WHAT THE TASK ASKS => Would you transcribe the line that holds "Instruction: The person" and all the lines below it, through the final one, exactly and with nothing else?

________________________________________

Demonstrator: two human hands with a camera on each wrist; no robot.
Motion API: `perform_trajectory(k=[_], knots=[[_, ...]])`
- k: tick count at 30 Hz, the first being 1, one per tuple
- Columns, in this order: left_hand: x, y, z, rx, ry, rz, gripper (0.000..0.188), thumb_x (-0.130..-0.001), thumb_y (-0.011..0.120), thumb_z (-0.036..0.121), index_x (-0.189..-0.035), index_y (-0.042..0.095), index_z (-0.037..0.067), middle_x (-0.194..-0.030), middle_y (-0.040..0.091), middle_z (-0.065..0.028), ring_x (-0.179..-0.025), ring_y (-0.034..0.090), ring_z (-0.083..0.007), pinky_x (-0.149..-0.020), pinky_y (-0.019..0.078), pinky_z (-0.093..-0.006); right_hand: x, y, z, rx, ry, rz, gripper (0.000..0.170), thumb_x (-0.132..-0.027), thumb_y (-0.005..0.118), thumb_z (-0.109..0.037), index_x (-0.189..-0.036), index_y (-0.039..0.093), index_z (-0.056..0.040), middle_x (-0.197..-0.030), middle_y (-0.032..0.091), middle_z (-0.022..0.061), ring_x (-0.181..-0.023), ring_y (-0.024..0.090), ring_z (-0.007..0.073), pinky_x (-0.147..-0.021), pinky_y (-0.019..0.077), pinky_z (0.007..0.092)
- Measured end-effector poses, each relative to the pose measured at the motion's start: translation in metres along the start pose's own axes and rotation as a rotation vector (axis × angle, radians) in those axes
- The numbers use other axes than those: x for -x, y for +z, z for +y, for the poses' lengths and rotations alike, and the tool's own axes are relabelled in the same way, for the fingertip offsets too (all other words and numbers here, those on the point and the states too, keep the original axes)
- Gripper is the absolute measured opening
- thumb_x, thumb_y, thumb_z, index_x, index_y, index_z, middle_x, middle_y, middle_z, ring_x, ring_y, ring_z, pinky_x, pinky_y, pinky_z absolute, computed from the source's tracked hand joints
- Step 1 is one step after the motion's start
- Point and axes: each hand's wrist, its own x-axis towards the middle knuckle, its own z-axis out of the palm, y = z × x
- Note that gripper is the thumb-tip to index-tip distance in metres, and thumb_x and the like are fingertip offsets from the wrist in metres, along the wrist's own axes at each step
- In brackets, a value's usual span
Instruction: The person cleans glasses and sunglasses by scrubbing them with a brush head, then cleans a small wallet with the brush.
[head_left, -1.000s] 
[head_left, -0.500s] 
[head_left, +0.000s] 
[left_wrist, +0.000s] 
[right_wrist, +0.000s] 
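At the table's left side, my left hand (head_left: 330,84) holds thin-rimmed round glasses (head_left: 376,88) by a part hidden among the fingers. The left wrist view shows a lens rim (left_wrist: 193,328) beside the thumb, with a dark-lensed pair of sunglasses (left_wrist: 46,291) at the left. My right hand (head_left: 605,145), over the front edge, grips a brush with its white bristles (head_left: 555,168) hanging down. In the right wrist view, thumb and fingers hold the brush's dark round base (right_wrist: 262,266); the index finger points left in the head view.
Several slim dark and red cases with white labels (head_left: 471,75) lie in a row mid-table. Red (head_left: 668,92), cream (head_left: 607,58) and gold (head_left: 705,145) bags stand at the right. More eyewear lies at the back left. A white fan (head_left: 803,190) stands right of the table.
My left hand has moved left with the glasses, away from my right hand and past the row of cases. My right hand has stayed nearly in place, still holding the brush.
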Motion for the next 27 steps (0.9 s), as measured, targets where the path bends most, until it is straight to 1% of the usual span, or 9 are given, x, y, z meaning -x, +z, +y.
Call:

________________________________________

WRITTEN ANSWER =>
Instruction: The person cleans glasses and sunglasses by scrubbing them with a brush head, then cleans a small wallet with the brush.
[head_left, -1.000s] 
[head_left, -0.500s] 
[head_left, +0.000s] 
[left_wrist, +0.000s] 
[right_wrist, +0.000s] 
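At the table's left side, my left hand (head_left: 330,84) holds thin-rimmed round glasses (head_left: 376,88) by a part hidden among the fingers. The left wrist view shows a lens rim (left_wrist: 193,328) beside the thumb, with a dark-lensed pair of sunglasses (left_wrist: 46,291) at the left. My right hand (head_left: 605,145), over the front edge, grips a brush with its white bristles (head_left: 555,168) hanging down. In the right wrist view, thumb and fingers hold the brush's dark round base (right_wrist: 262,266); the index finger points left in the head view.
Several slim dark and red cases with white labels (head_left: 471,75) lie in a row mid-table. Red (head_left: 668,92), cream (head_left: 607,58) and gold (head_left: 705,145) bags stand at the right. More eyewear lies at the back left. A white fan (head_left: 803,190) stands right of the table.
My left hand has moved left with the glasses, away from my right hand and past the row of cases. My right hand has stayed nearly in place, still holding the brush.
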Motion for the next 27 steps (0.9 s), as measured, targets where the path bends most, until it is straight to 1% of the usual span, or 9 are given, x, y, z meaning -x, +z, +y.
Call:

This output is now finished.